The Washington Redskins viewed Robert Griffin III as another franchise quarterback and were willing to pay a king’s ransom to move up four spots to the St. Louis Rams’ No. 2 spot. Washington offered its first round (No. 6 overall) and second round (No. 39) picks in 2012, as well as its first-round picks in 2013 (No. 22) and 2014 (No. 2). The Rams parlayed the 2012 and 2013 picks into four starters. Ironically, because of Washington’s collapse in 2013, the Rams still own the same No. 2 overall pick they did before the 2012 trade.
RGIII was named the AP’s NFL Rookie of the Year in 2012. After a late-season injury, he suffered through a dismal 2013. Whether he develops into a franchise quarterback remains a question mark.
Professors Richard Thaler (University of Chicago) and Cade Massey (Yale) studied 13 drafts and tracked the subsequent performance of the players. Higher picks performed better than lower picks, on average, but not significantly better. It’s surprising that the top-drafted player at a position performed better than the fourth only 56 percent of the time. For slightly better odds versus a coin flip, teams paid a huge premium.

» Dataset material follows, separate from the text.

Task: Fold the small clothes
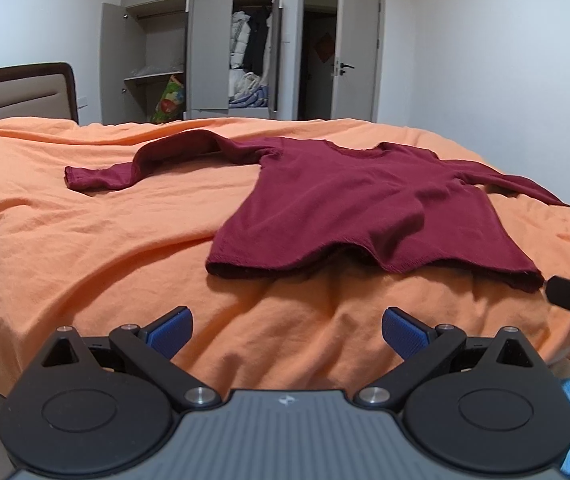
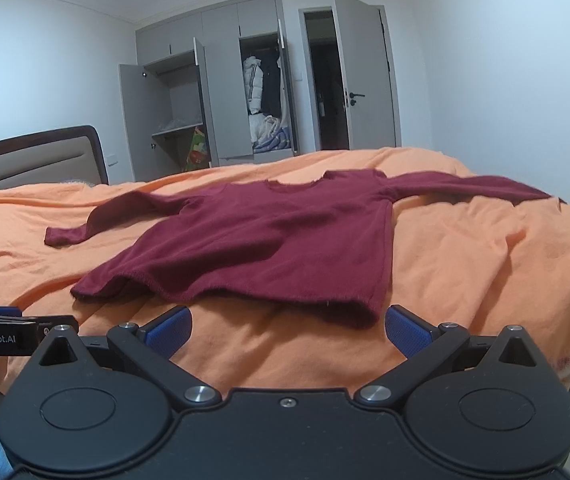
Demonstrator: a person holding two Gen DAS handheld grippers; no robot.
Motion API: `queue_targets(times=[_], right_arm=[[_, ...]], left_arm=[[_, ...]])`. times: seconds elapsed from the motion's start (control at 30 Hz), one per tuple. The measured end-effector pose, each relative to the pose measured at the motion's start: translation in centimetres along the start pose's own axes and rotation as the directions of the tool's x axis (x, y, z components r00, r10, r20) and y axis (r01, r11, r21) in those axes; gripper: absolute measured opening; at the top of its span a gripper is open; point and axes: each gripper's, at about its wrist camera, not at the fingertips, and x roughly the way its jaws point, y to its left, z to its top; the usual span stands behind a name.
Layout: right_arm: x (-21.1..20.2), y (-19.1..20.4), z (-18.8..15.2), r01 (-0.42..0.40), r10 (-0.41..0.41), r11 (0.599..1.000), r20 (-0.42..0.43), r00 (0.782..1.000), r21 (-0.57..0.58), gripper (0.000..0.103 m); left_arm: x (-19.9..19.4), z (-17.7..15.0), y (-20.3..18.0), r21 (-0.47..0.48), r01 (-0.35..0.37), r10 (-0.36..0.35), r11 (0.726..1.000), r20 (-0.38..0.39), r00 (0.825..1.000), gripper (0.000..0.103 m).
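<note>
On the orange bedspread point(image 1: 85, 240), left gripper point(image 1: 287, 332) gaping, empty; maroon shirt point(image 1: 365, 200) spread flat mid-bed; right gripper point(image 2: 288, 330) likewise wide, empty at hem—likely to pinch the loose bedspread along with the hem.

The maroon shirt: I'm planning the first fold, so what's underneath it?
The maroon shirt lies spread on the orange bedsheet, hem nearest both open grippers. Anything beneath its body is covered.
</note>
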Motion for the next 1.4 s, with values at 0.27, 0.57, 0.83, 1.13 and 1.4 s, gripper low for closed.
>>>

Investors and NFL general managers overestimate their ability to pick winners and underestimate the role of luck. “Scorecasting” suggests teams with a top pick consider trading it for multiple lower picks from a team desperate to move up. The more picks you have, the better chance you have to get lucky.
“Slow and steady wins the race” is a value-investing mind-set that’s also applicable to building an NFL roster. Choose overlooked or undervalued prospects, not the Heisman Trophy winner or Twitter. It seems dull, but will increase your chances of winning Super Bowls and the long-term investing game.•
Kim is the chief operating officer and chief compliance officer for Kirr Marbach & Co. LLC, an investment adviser based in Columbus, Ind. He can be reached at (812) 376-9444 or firstname.lastname@example.org.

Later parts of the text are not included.